Kelas keduaku di hari ini sudah usai. Sekarang, waktunya aku me-refresh otak jenuhku dari berbagai materi yang memaksa masuk saat kuliah tadi. Masuk jurusan hukum ternyata tidaklah senyaman yang aku pikirkan. Karena nyatanya, memahami hukum konstitusi, hukum perdata, hukum pidana dan berbagai tetek bengek mengenai hukum lainnya tidaklah semudah menjawab setiap pertanyaan debat yang sering aku tonton di televisi. Juga, tidak semudah berharap menjadi seperti Hotman Paris, pengacara yang terkenal itu.

Tapi, aku bersyukur karena telah melewati 4 semester di masa yang lalu. Dan, statusku sebagai mahasiswa semester lima kini harus kupertahankan benar-benar. Sebab, di semester ini, aku sudah harus mulai memikirkan perihal judul skripsi dan garis besar secara kasar yang akan aku ambil untuk penelitian.

Niat awal kuliahku yang hendak menjadi anak ambis dengan perolehan IP sempurna alias 4 segera tersingkir di pikiranku kala memasuki dunia yang lebih jauh dalam hukum. Sekarang, yang terpenting ialah tidak mengulang mata kuliah dan dapat menyelesaikan wisuda tepat waktu. Ya, kalau bisa lebih cepat, agar aku bisa menghemat biaya semesternya.

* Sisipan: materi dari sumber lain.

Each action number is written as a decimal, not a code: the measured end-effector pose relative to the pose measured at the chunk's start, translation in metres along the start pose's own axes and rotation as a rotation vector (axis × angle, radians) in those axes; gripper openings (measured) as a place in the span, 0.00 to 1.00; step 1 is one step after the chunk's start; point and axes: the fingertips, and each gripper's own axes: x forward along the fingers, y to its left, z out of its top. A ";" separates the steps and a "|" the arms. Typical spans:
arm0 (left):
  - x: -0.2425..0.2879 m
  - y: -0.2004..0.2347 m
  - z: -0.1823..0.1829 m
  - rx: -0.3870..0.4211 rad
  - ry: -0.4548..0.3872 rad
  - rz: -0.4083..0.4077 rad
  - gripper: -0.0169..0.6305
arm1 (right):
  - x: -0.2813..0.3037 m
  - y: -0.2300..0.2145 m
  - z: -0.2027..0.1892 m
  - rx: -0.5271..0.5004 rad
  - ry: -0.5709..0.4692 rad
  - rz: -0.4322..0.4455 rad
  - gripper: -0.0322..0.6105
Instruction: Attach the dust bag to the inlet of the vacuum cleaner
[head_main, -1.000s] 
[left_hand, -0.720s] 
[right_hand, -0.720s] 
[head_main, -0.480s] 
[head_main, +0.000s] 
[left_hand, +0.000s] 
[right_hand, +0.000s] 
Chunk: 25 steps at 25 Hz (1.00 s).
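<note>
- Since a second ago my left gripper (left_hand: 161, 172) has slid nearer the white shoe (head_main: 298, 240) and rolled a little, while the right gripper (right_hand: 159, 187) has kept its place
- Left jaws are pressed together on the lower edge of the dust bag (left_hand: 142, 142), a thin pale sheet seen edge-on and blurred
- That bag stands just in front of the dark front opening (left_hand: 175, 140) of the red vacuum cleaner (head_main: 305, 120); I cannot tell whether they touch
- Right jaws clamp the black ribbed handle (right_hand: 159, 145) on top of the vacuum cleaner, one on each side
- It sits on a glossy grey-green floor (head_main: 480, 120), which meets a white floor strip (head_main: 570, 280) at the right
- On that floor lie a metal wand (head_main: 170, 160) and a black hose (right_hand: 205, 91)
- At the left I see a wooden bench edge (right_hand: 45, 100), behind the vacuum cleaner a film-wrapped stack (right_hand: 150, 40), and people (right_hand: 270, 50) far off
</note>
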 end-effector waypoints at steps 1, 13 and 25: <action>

Jika kalian bertanya, apa alasanku mengambil program studi Ilmu Hukum, maka jawabanku sederhana. Aku ingin membangkitkan kembali keadilan hukum bagi bangsa Indonesia. Sebab, seperti yang sering kulihat di televisi ataupun di sosial media, keadilan hukum di Indonesia kini sedikit timpang. Selalu saja ada kata "pilih kasih" antara kalangan yang mempunyai kasta tinggi dengan kalangan berkasta rendah.

Tapi, alasan terkuatku untuk masuk ke Ilmu Hukum sebenarnya karena Ayanda. Ayanda adalah salah satu orang terdekatku yang kuketahui pernah merasakan ketidakadilan di dalam keluarga besarnya. Aku yang pada saat itu masih kecil dan tidak mengerti apa itu keadilan, hanya bisa terdiam.

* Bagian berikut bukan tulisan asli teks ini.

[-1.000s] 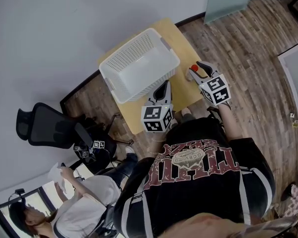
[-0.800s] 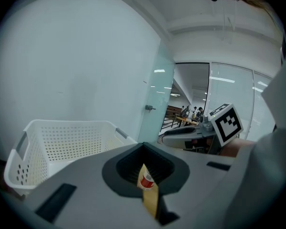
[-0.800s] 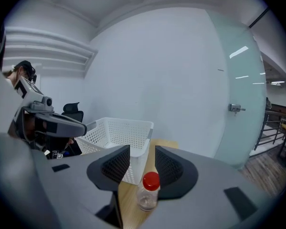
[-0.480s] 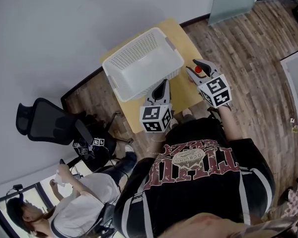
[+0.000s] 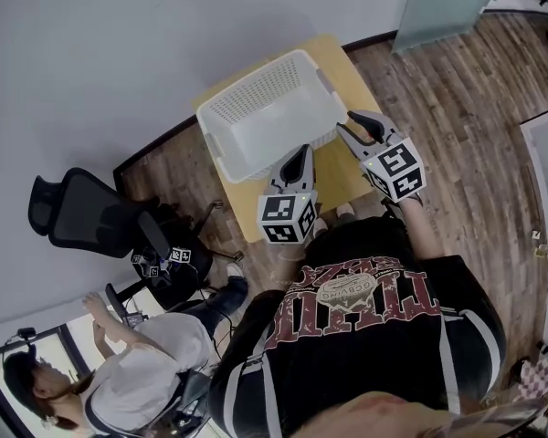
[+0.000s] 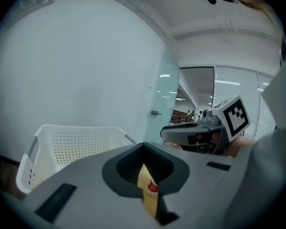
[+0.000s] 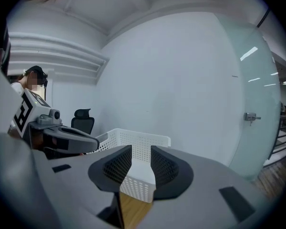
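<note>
Hovering above the near half of the counter (image 5: 340, 170), the left claw (image 5: 298, 156) is pointing toward the near wall of the white basket (image 5: 274, 117). Its jaws are standing closed together with only a thin slit between them, gripping nothing. Through that slit, the left gripper view is showing a strip of the wooden top and the red cap of a bottle (image 6: 152, 187). The rest of the bottle is hidden, and the head view is not showing it. The right claw (image 5: 353, 126) is hanging just beside the basket's near right corner, with its jaws standing apart and holding nothing. The right gripper view is looking through the gap at that perforated corner and at the wood below it. The basket is sitting open side up on the far left part of the counter. An office chair (image 5: 73, 226) is standing on the wooden floor (image 5: 475, 80) to the left, well apart from the counter, and a seated person (image 5: 137, 381) is showing at the near left.
</note>
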A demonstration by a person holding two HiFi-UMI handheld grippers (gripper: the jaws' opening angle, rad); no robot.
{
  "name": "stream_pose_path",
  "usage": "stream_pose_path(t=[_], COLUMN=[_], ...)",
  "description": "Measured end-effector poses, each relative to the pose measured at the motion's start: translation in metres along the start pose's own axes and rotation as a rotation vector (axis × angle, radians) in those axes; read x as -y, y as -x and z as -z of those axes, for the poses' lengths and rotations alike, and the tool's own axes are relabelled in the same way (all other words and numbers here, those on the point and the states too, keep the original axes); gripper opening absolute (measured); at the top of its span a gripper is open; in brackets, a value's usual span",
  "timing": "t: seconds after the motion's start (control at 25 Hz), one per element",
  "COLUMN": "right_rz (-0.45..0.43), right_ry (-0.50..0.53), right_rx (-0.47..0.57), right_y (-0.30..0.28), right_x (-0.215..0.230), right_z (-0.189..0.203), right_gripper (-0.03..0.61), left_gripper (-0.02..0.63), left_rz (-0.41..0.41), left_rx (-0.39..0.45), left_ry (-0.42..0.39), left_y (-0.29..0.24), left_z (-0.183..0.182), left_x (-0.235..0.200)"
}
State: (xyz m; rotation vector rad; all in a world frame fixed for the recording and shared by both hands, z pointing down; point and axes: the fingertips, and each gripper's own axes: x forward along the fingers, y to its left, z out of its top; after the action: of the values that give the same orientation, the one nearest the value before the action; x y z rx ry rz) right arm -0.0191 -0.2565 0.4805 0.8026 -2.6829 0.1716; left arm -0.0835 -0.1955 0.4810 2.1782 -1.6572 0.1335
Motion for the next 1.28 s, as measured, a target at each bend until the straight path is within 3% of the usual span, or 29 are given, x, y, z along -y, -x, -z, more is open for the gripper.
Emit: stream_pose_path(t=[1.28], right_rz=[-0.203], right_ry=[0.062], right_rx=[-0.003], right_y=[-0.049], right_x=[-0.095], right_z=[-0.024], right_gripper=[0.046], left_gripper=[0.032], left_rz=[-0.095], left_rx=[0.050], left_ry=[-0.026], left_y=[0.043], left_z=[-0.014], left_x=[-0.046])
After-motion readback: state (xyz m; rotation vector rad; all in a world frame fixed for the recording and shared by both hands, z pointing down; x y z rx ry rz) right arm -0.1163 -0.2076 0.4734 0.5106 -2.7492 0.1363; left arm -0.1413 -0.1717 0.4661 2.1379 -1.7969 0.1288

Hingga, pada saat Ayanda meningggalkanku dan Buna, Buna menceritakan semuanya kepadaku. Ya, tentang keluarga yang pilih kasih, tentang keluarga yang lebih mementingkan harta, dan tentang keluarga yang tidak punya hati nurani. Mereka bersikap seolah Ayanda bukanlah salah satu bagian dari keluarga inti mereka. Bahkan, sampai Ayanda telah terbaring di bawah tanah pun, mereka tidak berniat untuk pergi mengunjungi makamnya.

Berbicara mengenai Ayanda, aku berniat untuk mengunjungi makamnya. Mungkin, sudah terhitung satu bulan lamanya, aku dan Buna tidak menjenguk rumah kedua Ayanda selain di rumah kami. Sebenarnya, aku ingin mengajak Buna. Tapi, kurasa Buna tengah sibuk mengantarkan kue pesanan langganannya. Aku ingin sekali membantu Buna mengantarkan pesanan itu. Sayangnya, aku tidak bisa sebab harus berangkat ke kampus guna menempuh dua kelas mata kuliah hari ini.

Sebelum pergi ke makam Ayanda, aku menyempatkan diri untuk pergi ke toko bunga dekat makam. Aku membeli bunga mawar putih untuk nantinya dibawa ke makam Ayanda. Mawar putih sebagai lambang kesedihan. Meski, pesan terakhir Ayanda kepadaku ialah untuk jangan bersedih untuk kepergiannya, namun aku tidak bisa memungkiri bila kesedihan masih saja menyeliputi hari-hariku.

"Ini mawar putihnya, Mbak."

Aku seketika tersadar ketika penjual bunga itu memanggilku. Sebuket bunga mawar putih yang begitu cantik diserahkannya kepadaku. Aku menerimanya setelah membayar uang dengan nominal yang disebutkan oleh penjual bunga itu.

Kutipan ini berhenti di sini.